On 19th June, 1972, Young appeared at St Albans Crown Court charged with murdering Mr Egle and Mr Biggs, and other counts of attempted murder and poisoning. Under the law, the jury could not be told of Young’s previous conviction, nor of his incarceration in Broadmoor. Young pleaded ‘not guilty’, saying he had no motive to poison anyone, but Prosecuting Counsel, Mr Leonard, told the court: ‘This man doesn’t need a motive to poison people beyond the sheer fascination of watching the development of symptoms’. Although Young had allegedly confessed to police, he now stated he did so only to end the interviewing process to rest and read books. Explaining the entries in his diary, Young said he was thinking of writing a novel…

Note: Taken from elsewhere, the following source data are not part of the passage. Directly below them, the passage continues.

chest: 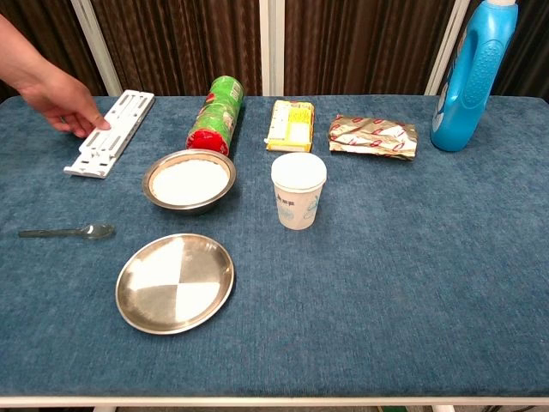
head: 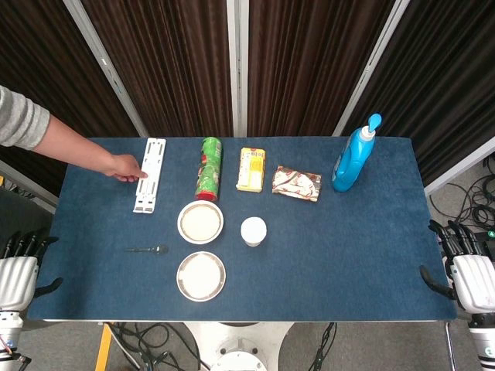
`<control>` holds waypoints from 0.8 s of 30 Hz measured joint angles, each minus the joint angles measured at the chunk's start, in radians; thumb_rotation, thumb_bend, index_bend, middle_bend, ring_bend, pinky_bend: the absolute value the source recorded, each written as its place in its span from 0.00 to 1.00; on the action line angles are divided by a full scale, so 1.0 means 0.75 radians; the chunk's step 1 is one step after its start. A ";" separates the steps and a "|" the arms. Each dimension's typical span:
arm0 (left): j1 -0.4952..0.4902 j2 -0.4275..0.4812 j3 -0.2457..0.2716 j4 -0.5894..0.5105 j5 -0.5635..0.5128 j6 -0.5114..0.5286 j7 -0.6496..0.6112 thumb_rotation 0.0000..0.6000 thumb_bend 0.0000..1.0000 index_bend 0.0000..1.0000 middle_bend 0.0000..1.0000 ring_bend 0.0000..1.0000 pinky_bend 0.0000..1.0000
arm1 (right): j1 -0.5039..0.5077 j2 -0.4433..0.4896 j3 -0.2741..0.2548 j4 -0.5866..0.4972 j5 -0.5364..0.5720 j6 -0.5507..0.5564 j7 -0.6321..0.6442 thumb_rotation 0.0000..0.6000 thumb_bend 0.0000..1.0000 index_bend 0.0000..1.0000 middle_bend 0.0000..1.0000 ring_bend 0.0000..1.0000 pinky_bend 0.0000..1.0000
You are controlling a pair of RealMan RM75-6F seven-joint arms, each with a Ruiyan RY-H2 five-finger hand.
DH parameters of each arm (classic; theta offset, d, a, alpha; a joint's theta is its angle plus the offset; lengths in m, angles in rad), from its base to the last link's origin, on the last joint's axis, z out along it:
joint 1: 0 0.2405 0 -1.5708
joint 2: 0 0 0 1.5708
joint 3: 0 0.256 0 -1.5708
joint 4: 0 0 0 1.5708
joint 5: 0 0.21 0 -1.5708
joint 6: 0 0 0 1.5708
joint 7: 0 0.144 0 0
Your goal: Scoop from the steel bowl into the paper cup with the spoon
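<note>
A steel bowl [head: 200, 222] [chest: 189, 179] filled with white powder stands left of centre on the blue table. The paper cup [head: 254, 230] [chest: 298, 190] is upright just to its right. The spoon [head: 147, 250] [chest: 67, 231] lies flat to the left, bowl end pointing right. My left hand [head: 17, 272] hangs off the table's left edge, open and holding nothing. My right hand [head: 468, 272] hangs off the right edge, also open. Neither hand shows in the chest view.
A flat steel plate [head: 201, 275] [chest: 175, 281] lies near the front edge. At the back are a white plastic rack [head: 150, 175] touched by a person's hand [head: 124, 166], a green can [head: 209, 168], a yellow box [head: 250, 169], a foil packet [head: 296, 183] and a blue bottle [head: 355, 158].
</note>
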State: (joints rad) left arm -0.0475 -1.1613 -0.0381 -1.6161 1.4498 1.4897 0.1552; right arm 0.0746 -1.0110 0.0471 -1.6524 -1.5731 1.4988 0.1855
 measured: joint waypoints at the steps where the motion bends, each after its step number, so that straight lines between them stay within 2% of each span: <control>1: 0.000 -0.001 0.000 0.000 -0.001 0.000 0.000 1.00 0.08 0.31 0.23 0.15 0.09 | 0.001 -0.001 0.000 0.000 0.001 -0.002 0.000 1.00 0.26 0.00 0.17 0.00 0.00; 12: -0.017 -0.013 -0.017 0.004 -0.004 -0.004 0.009 1.00 0.08 0.31 0.23 0.15 0.09 | 0.002 0.001 0.002 0.004 0.003 0.003 0.003 1.00 0.26 0.00 0.17 0.00 0.00; 18: -0.087 -0.020 -0.051 0.019 0.000 -0.071 -0.014 1.00 0.08 0.32 0.23 0.15 0.10 | 0.019 0.009 0.013 0.005 0.000 -0.007 0.001 1.00 0.26 0.00 0.17 0.00 0.00; 21: -0.142 -0.024 -0.072 0.030 -0.010 -0.154 -0.060 1.00 0.08 0.36 0.29 0.21 0.21 | 0.031 0.009 0.018 0.007 -0.002 -0.017 0.000 1.00 0.26 0.00 0.17 0.00 0.00; 24: -0.218 -0.040 -0.102 0.053 -0.032 -0.260 -0.122 1.00 0.08 0.42 0.44 0.36 0.48 | 0.040 0.010 0.022 0.008 0.001 -0.029 0.000 1.00 0.26 0.00 0.17 0.00 0.00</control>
State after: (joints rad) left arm -0.2107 -1.1915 -0.1148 -1.5761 1.4259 1.2944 0.0634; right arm 0.1048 -1.0032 0.0633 -1.6463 -1.5722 1.4773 0.1855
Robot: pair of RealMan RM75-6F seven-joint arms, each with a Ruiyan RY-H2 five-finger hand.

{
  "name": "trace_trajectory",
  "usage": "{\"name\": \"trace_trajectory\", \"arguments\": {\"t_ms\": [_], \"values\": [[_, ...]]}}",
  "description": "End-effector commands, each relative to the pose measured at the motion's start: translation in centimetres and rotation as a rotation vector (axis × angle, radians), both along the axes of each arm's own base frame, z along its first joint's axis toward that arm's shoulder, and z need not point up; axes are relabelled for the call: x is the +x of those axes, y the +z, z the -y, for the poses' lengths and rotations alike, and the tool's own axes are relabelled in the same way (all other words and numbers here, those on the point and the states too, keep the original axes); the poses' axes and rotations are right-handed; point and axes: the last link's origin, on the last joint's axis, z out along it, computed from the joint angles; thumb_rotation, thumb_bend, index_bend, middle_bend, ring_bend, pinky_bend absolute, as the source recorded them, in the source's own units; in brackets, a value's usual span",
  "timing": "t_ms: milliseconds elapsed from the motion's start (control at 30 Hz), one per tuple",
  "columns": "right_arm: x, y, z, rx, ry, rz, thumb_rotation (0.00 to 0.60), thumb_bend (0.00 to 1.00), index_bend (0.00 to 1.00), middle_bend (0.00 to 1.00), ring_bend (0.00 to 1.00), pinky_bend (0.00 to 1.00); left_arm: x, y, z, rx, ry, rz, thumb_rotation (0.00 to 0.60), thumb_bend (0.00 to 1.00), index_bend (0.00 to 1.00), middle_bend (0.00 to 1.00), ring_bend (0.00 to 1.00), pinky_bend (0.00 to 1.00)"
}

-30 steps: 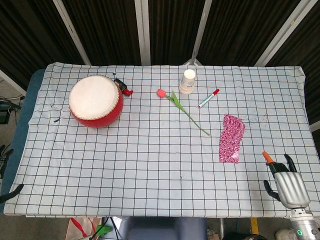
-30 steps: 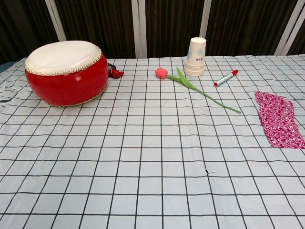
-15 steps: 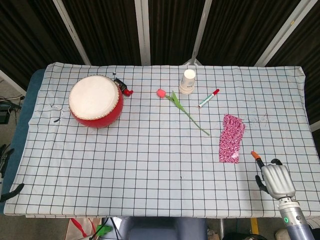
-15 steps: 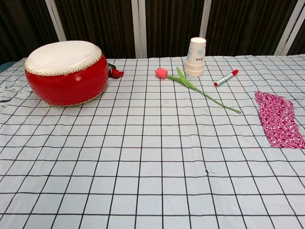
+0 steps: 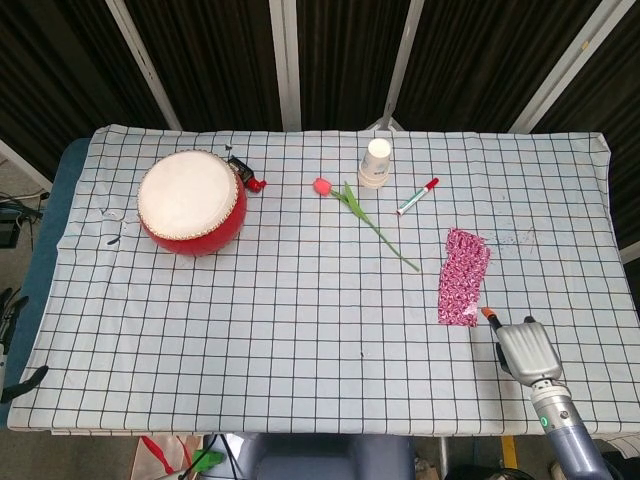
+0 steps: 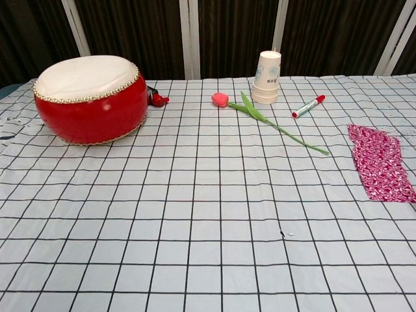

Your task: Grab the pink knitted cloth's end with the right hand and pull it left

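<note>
The pink knitted cloth (image 5: 463,276) lies flat on the checked tablecloth at the right; in the chest view the cloth (image 6: 380,164) sits near the right edge. My right hand (image 5: 522,347) hovers over the table's front right, just right of the cloth's near end. Its orange-tipped finger (image 5: 490,315) points toward that end's corner and stands a little apart from it. The hand holds nothing. The chest view does not show the hand. My left hand is in neither view.
A red drum (image 5: 191,202) stands at the back left. A tulip (image 5: 362,210), stacked paper cups (image 5: 376,162) and a red marker (image 5: 417,197) lie behind the cloth. The table's front edge (image 5: 400,430) is close below the right hand.
My right hand has moved left and away from the front right corner, ending beside the cloth's near end. The cloth and other objects have not moved.
</note>
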Motion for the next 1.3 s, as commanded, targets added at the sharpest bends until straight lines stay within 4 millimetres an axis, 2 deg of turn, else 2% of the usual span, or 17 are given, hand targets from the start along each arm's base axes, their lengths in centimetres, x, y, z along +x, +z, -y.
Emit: {"name": "trace_trajectory", "arguments": {"t_ms": [33,200,667,1300], "values": [[0.3,-0.7,0.4,0.016,0.004,-0.018,0.6,0.66,0.19,0.81,0.73,0.46,0.0,0.0,0.0,0.001,0.001,0.0,0.6,0.25,0.12,0.0,0.0,0.02],[0.7,-1.4,0.7,0.039,0.012,-0.04,0.6,0.66,0.19,0.81,0.73,0.55,0.0,0.0,-0.1,0.001,0.003,-0.001,0.6,0.25,0.12,0.0,0.0,0.02],[1.7,-3.7,1.8,0.112,0.025,-0.103,0.6,0.67,0.19,0.81,0.74,0.55,-0.1,0.1,-0.1,0.008,0.007,-0.001,0.6,0.25,0.12,0.0,0.0,0.02],[1.3,-4.9,2.6,0.165,-0.019,-0.161,0.6,0.68,0.21,0.81,0.74,0.55,-0.1,0.0,-0.2,0.005,0.011,-0.008,0.6,0.25,0.12,0.0,0.0,0.02]]}}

It did not take the jury long to return their verdict. Young was found guilty on all counts, bar two, and sentenced to life imprisonment. His barrister, Sir Arthur Irvine, Q.C., told the court: ‘It was only possible for Graham Young to commit these offences because he was released from Broadmoor’. So it was. Young died in Parkhurst Prison on the Isle of Wight in August, 1990, aged 42.

At Young’s trial, the St Albans jury recommended that there should be an ‘official review’ of the law governing the sale of poisons such as thallium. Nearly forty years later, could another Graham Young do the same and, if so, could he get away with murder?

See Also:
Thallium & Young's Diary
Who Was Culpable?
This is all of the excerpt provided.